Nate Diaz and the Quandary of Being Just Good Enough Not to Be Needed

Nate Diaz is exciting.

Nate Diaz is entertaining.

Nate Diaz is beloved.

Those are almost mathematically proven truths in the UFC, premises on which any argument relevant to the promotion or the sport could be strongly made.

Here's another: Nate Diaz is not needed.

Fans, media and even other fighters might not love that fact. They might not enjoy coming to grips with the reality that Diaz could be gone from the UFC tomorrow and it wouldn't really change anything, but it is indeed a reality.

The promotion proved as much in handling Diaz's recent game of contractual chicken, one where he swore he'd never fight for them again without a substantial pay raise.

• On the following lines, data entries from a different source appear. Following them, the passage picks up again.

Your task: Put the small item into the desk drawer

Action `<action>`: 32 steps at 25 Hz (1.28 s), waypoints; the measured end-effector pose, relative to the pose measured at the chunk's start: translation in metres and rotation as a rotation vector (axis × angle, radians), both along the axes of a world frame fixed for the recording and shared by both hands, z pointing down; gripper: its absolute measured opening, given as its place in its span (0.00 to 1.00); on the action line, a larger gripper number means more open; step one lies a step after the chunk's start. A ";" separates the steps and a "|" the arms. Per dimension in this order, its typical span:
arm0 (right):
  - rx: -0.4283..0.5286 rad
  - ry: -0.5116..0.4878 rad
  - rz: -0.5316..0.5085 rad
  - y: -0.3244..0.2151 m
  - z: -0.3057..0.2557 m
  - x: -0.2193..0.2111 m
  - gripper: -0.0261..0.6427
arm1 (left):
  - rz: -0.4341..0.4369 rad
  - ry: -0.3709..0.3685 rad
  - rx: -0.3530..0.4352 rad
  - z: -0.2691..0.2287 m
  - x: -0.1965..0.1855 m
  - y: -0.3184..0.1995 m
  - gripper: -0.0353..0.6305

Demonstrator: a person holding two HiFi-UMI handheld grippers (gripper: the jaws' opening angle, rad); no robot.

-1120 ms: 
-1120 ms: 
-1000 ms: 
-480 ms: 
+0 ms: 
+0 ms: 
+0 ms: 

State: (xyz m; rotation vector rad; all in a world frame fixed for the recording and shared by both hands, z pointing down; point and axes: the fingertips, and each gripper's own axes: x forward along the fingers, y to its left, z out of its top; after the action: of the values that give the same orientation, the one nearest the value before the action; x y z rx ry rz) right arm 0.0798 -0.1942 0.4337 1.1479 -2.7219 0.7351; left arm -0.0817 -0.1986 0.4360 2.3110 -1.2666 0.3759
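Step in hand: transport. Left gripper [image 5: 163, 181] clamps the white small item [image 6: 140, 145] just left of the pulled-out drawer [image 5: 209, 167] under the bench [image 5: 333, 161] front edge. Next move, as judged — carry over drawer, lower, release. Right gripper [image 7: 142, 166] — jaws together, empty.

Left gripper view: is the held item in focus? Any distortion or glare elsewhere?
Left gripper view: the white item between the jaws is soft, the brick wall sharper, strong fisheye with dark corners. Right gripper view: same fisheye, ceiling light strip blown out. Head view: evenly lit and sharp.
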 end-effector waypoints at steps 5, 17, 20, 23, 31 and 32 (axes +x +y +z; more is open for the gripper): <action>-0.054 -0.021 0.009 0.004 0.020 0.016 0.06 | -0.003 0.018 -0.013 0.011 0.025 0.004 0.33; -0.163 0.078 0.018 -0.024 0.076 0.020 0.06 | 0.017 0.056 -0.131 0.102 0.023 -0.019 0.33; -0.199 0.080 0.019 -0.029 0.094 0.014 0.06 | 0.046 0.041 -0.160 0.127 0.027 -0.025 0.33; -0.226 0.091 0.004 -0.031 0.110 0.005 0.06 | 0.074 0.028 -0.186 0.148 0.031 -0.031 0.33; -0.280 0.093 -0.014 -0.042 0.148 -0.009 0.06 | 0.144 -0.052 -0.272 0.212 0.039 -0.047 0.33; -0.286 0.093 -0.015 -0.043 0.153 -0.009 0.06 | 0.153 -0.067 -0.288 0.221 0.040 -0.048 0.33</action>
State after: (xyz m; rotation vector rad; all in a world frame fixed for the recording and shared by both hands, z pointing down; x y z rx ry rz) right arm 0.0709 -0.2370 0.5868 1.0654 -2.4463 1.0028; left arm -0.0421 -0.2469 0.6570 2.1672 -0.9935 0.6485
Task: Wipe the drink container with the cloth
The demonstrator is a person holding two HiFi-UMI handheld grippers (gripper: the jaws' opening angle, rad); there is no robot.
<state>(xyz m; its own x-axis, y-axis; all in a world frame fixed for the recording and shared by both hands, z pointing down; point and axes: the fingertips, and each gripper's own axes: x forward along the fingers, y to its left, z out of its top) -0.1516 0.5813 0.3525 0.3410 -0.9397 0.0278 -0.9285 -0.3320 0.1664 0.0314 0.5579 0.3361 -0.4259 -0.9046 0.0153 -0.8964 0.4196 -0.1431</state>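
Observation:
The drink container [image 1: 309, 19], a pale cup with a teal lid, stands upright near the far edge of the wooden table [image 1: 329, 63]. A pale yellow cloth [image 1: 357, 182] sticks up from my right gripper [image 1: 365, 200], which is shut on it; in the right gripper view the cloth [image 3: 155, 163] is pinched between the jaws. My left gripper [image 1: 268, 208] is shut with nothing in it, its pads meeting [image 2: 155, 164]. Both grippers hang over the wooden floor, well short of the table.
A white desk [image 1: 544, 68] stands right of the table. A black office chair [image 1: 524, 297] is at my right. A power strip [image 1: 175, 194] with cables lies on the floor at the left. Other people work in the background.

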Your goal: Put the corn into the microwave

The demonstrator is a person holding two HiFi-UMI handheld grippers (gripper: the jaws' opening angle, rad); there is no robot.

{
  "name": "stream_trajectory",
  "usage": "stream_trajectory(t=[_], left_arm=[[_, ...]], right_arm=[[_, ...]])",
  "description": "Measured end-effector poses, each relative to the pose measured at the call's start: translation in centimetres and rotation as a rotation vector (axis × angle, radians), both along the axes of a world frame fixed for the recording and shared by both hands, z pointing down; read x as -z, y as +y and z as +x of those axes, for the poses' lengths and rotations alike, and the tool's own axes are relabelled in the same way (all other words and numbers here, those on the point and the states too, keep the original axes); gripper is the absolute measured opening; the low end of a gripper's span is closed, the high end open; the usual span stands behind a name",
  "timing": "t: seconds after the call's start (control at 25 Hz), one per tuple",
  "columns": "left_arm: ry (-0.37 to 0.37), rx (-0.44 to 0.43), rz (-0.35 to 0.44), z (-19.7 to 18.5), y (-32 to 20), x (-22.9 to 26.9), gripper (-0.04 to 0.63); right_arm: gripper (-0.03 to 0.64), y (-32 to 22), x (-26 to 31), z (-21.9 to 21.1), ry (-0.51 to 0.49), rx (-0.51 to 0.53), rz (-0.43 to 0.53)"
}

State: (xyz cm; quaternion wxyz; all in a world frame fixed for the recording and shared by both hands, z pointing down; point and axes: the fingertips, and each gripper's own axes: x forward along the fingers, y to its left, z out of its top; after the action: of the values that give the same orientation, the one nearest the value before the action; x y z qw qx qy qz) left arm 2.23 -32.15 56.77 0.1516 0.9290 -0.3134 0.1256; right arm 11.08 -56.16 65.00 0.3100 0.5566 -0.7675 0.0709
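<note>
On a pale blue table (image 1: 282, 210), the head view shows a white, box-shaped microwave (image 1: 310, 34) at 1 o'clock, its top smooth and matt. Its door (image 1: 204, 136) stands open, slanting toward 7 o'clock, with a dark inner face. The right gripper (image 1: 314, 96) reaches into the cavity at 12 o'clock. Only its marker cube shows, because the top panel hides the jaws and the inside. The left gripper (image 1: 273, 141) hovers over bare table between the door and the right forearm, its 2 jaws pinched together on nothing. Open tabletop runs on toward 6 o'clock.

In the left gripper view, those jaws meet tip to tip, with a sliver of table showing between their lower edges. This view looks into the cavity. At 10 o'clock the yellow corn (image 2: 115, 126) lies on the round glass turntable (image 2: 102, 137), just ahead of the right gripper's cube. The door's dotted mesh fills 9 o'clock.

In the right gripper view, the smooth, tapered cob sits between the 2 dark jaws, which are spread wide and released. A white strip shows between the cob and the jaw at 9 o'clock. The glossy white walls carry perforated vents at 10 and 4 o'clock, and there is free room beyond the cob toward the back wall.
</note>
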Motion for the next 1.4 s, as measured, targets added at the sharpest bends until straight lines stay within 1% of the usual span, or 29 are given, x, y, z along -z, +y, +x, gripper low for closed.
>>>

There's no evidence that raise ever came, yet Diaz is ready to return to action if Dana White is to be believed. That's a tenuous proposition, admittedly, given White's history of advertising Diaz in positions he hasn't agreed to or lambasting him for things he may or may not have actually said.

Let's take it at face value, though. If the UFC says it and no one is out there to correct it or temper it with an alternate take, we basically have to.

That's a harsh truth of the game, one that's been founded on three letters and a bullheaded commitment to putting those letters above all else. Yes, as far as White and the Fertittas are concerned, U-F-C is the star and the guys in the cage are the supporting cast.

Diaz is part of that cast, and that cast is interchangeable. He's as expendable as Jon Fitch or Jake Shields were before him, even if the promotion enjoys his antics and style more than they did the others.

Sure, there are fighters that could push the envelope and get paid. Some, like Gilbert Melendez, have. The UFC could never do without Jon Jones or Ronda Rousey at this point. It's having a hard time doing without Georges St-Pierre and Anderson Silva.

The problem is that Diaz is a step below those individuals in terms of stardom or success, or both, and that makes him a prime guy to be made an example of.

Don't like your contract? Sit out forever, we don't care. We're the UFC and we're bigger than one fighter, we don't need you.

Who makes sense for Nate Diaz's return fight?

That's the answer Diaz is getting, because he's not a champion and he's not enough of a draw to cost the UFC money by making a stand. It's not the answer that a proper superstar would get (though White would likely never admit that in public), but those fighters live on different terms.

Therein lies the quandary for Diaz: He's only good enough to not be needed. For all the bluster his protest caused, nothing really changed in the UFC. They waited him out, but they easily could have released him to Bellator or WSOF and not much would have been different.

People might have said they'd never watch again, comment sections and messageboards might have blown up for a day or two, but at the end of the day people would have kept on buying pay-per-views and tuning into FOX the same as always.

In some ways that's truly horrible. Even if Diaz signed the deal himself, one can't help but feel some sympathy for a guy trying to break a little off and being completely stomped on by a corporate giant for his efforts.

But that's the nature of the beast. That's the way the UFC has built its business, and its the game every fighter plays when he signs with them. Your brand can be whatever it becomes, but more than likely it's not going to be a brand that the UFC can't live without.

That generally means you're a guy who's exciting, entertaining and beloved, something of a star in your own corner of the sports world, who has to do it exactly like the rest of us: get up and go to work, even if you don't really want to.

It's the quandary of being just good enough to not be needed, and it's exactly why Nate Diaz will be back in the cage before you know it without a thing to show for his absence.